> [How to complete this task] Below this line is a set of entries; quote exactly the lines from the line that contains "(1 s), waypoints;" to the line that contains "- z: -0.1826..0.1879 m", both lines included.

> [Material provided]
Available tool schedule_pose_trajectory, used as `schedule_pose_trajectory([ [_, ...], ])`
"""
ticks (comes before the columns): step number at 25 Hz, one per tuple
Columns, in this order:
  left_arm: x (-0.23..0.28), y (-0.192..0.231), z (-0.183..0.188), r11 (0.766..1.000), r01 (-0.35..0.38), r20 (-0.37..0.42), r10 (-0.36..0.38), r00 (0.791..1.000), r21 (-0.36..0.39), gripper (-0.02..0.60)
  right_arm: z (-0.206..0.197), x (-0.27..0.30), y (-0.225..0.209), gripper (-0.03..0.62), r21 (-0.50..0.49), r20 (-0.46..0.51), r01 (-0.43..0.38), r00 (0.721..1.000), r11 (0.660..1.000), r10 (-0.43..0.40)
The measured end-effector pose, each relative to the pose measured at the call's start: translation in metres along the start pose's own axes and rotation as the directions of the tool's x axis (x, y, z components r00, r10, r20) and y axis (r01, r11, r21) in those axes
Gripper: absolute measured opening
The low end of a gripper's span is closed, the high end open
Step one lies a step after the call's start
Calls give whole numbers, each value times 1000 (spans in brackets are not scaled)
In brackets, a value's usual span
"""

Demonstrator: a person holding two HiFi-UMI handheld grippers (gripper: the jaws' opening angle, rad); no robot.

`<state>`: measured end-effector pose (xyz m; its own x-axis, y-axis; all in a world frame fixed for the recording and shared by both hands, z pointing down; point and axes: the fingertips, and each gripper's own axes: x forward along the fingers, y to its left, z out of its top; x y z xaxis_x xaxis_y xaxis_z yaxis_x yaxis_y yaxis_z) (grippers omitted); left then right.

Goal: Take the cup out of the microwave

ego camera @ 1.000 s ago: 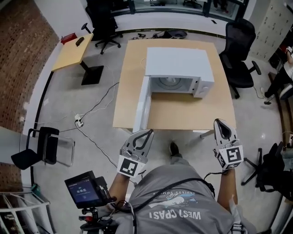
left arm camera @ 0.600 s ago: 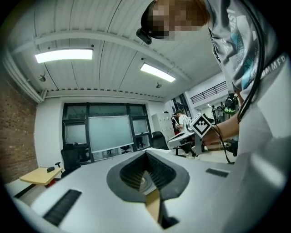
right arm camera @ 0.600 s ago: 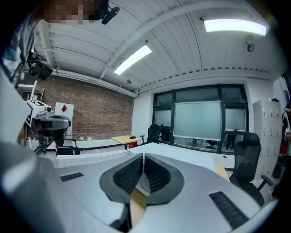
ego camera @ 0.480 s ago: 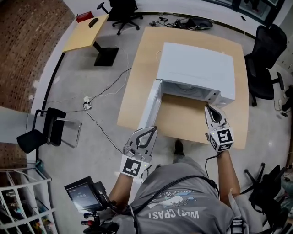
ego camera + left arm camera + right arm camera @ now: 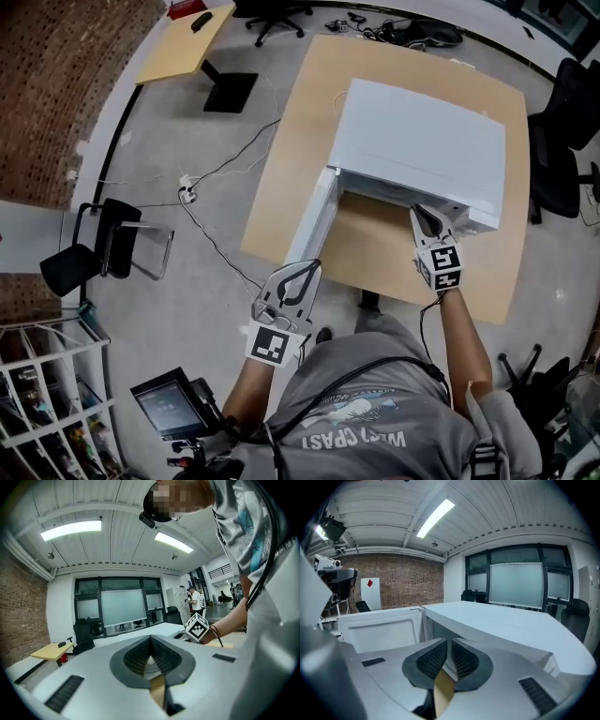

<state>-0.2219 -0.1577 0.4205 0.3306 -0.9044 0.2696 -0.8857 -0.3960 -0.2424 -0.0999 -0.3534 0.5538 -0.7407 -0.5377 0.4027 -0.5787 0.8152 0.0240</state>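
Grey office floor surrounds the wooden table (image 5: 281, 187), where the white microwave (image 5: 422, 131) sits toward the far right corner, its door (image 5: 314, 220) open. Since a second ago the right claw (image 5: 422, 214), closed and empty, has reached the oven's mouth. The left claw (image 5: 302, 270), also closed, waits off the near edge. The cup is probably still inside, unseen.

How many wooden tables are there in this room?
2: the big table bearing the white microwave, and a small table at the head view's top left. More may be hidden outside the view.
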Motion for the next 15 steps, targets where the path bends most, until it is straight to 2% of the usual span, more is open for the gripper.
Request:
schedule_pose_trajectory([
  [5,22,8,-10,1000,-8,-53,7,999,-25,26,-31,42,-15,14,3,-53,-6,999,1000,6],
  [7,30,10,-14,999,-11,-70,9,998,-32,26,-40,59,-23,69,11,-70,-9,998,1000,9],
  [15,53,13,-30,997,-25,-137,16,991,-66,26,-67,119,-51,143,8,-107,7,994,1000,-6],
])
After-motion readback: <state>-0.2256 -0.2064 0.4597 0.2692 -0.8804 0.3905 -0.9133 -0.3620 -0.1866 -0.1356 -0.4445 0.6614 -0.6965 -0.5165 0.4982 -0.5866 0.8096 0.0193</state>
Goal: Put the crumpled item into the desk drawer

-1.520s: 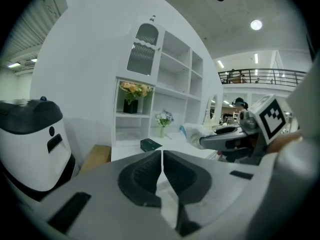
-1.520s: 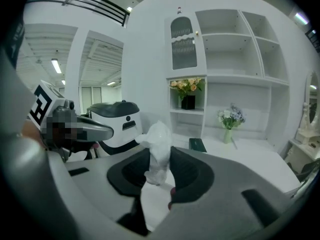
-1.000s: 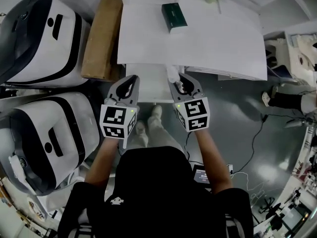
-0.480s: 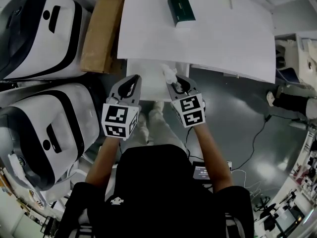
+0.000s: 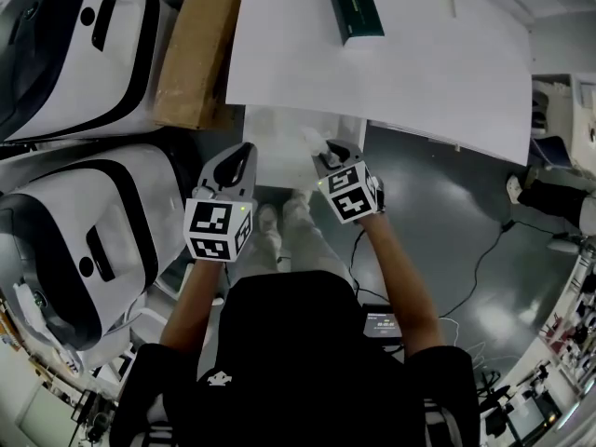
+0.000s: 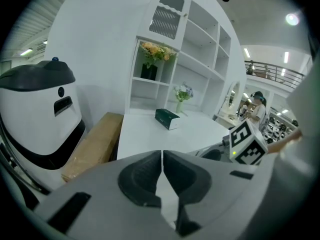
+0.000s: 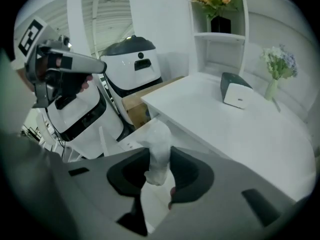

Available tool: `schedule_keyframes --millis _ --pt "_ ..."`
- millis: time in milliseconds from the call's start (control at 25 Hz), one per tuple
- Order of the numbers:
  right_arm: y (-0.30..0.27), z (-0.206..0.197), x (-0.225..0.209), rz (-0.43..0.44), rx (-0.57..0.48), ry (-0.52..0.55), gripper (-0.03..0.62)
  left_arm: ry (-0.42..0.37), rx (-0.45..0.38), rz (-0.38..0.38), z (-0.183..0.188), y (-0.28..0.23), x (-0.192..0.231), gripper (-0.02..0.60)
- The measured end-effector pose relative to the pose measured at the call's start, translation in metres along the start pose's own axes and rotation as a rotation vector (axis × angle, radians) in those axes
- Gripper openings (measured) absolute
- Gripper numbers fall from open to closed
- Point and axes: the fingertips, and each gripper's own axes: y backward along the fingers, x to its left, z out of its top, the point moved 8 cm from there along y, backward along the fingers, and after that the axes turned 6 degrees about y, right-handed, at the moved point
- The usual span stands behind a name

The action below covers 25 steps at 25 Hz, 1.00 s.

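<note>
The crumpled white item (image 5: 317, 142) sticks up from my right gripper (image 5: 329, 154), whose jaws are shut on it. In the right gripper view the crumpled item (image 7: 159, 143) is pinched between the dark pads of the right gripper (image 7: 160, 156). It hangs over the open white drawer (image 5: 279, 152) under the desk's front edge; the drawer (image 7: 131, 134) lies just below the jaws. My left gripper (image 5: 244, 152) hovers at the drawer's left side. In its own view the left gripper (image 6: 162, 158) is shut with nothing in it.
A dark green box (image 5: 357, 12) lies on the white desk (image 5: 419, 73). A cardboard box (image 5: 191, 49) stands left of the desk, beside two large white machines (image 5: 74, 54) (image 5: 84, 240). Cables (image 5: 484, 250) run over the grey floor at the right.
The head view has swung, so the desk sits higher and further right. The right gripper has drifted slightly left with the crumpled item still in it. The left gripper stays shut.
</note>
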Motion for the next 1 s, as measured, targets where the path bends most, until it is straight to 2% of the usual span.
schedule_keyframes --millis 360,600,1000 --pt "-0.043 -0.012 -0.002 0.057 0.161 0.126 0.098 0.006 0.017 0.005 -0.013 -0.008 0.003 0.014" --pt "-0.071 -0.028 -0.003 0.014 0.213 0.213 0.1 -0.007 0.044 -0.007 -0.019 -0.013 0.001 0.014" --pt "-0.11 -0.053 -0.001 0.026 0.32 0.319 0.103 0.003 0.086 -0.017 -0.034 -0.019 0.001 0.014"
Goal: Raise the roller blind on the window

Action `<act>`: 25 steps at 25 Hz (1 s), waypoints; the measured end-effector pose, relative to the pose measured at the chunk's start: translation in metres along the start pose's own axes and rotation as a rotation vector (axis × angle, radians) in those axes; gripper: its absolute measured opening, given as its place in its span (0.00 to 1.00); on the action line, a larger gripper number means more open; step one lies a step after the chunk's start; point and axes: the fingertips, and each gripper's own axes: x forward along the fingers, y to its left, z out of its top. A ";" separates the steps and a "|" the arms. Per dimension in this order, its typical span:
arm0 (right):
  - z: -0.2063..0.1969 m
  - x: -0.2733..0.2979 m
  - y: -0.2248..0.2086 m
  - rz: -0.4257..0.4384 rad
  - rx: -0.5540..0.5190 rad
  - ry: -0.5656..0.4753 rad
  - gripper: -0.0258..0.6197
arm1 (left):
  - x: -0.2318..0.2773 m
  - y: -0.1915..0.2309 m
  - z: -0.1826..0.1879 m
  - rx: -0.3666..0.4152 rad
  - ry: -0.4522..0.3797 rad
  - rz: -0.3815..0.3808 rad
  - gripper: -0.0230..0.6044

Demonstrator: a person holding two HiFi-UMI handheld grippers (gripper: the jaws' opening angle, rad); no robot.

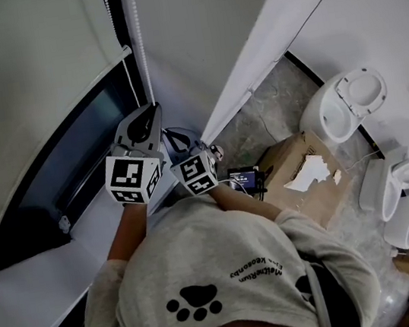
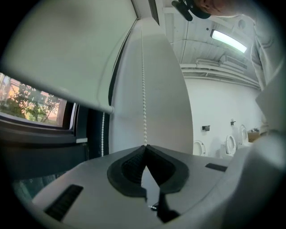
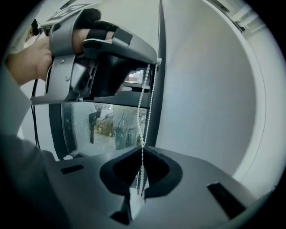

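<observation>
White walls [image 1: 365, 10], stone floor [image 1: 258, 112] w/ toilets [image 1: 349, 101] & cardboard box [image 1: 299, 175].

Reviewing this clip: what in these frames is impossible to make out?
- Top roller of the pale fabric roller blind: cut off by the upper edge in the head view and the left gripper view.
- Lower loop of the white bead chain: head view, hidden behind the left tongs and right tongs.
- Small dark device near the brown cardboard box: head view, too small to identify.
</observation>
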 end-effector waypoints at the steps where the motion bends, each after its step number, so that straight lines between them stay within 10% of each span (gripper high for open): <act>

> [Expected answer]
Action `<act>`: 25 steps at 25 Hz (1 s), waypoints; the measured end-effector pose, relative to the pose measured at the chunk's start: translation in metres along the start pose's own axes and rotation as a rotation vector (axis × angle, radians) in those axes; gripper: its absolute measured opening, given as its place in its span (0.00 to 1.00); on the action line, a larger gripper number means more open; step one lies a step after the chunk's start; point and axes: the fingertips, and each gripper's own axes: x forward along the fingers, y to its left, z out of its top. A ";" separates the steps and a "|" the arms. Per dimension in this order, its typical span:
arm0 (right):
  - z: -0.2063..0.1969 m
  - x: -0.2733..0.2979 m
  - y: -0.2248..0.2086 m
  - rz: -0.4257..0.4384 rad
  - rx: -0.5540..0.5190 rad
  - ry: -0.5656..0.4753 rad
  - gripper: -0.0258..0.6197
arm1 (left):
  - x: -0.2318..0.2773 m
  - y: -0.1915..0.2309 m
  - z: -0.1826..0.1879 m

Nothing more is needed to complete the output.